You can find in a text whatever you bring, if you stand between it and the mirror of your imagination.  You may not see you ears, but they will be there.

Many different methods of study have been applied to this field, each emphasising different ideas of how history occurs.  One was the Great Man method which as Otto von Bismark said looked for the man who,”heard the footsteps of God and tried to catch his coattails.”  Tolstoy said of this theory that it was like a man who:

watched the movement of a heard of cattle and paying no attention to the varying vitality of pasturage in different parts of the field, or to the driving of the herdsman, attributes the direction of the heard to the animal which happens to be at its head.

Another way to express the problems of this method is the question: Did Martin Luther King take the Civil Rights movement to its great victories of the late sixties or did the movement elevate him?

Others like Quetin Skinner argue that the historian should look for the author’s original intent in writing the text being studied. Skinner equates writing with speech and urges the historian to strip away all later ideas on a writing and find what was in the mind of the author at the time he or she wrote it.  Jacques Derrida argues that any such search is futile and each generation should , like the old Jewish rabbis, find its own meaning in any text. .

Historian Micheal Foucault supports Derrida by comparing this quest to Ahab’s long search for Moby Dick.  He said that Ahab’s search for meaning in the whale’s actions was like, trying to pierce its eternal whiteness, to penetrate its madding blackness to reveal some original presence.  Ahab, like one looking for the original intent of a text, would go mad doing this.

Gibbons gives the historian’s lament of texts ( as one always finds a new or better one after completing one’s work):

the historian may applaud the importance and variety of his subject; but, while he is conscious of his own perfections, he must often accuse the deficiency of his material.

Many today wish to combine all of these methods and use whats good in each to pry away all the layers of myth and legend and find what was at the bottom of an event. Thomas Barnett does this by using his idea of history as a giant horizonal wave that is subjected to great vertical shocks that upset the rule sets (foundational thoughts) of a society.  Similar to Paul Bourdieu’s idea of habitus, it is a method where one looks at how events, shocks, to the system affect the system as a whole.  Bourdieu says they, “are products of history and subject to be transformed by history.”  Barnett simply states they are the, “meteor that separates the dinosaurs from the mammals.”

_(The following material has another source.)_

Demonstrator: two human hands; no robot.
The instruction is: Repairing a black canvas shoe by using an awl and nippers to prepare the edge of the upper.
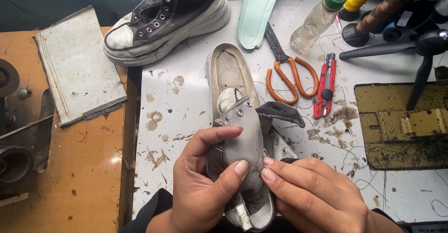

Thus one can go on this journey and look to see how the little threads affect the grand tapestry.  It is a journey into the minds of people who lived in another time and place.  It is a journey into the past, which has been described as a foreign land.   A land were we are the aliens and must seek the meanings of what is going on, since it lays at the foundation of what we are. 

It was once said that history repeats itself, the often end of this quote is usually ignored, first  as a drama then as a farce.  It was directed at Napolean III.  This is a fun part of history, dicovering the many little things that make up the past and effect the present.  Things like before Edward VI, marriage, birth and death certificates were kept by the Church.  During his administration it became the property of the state and remains so today.  

It is a land were one tries to see why John Knox rejected the Papal Magistrate for the presbytery, what might have motivated Custer to make his last charge, and what Bonnie Parker may have been thinking as she wrote her poetry and why she followed Clyde. It is a wonderful land that despite the invocation of Ecclesiastes 7:10, it may be a better one.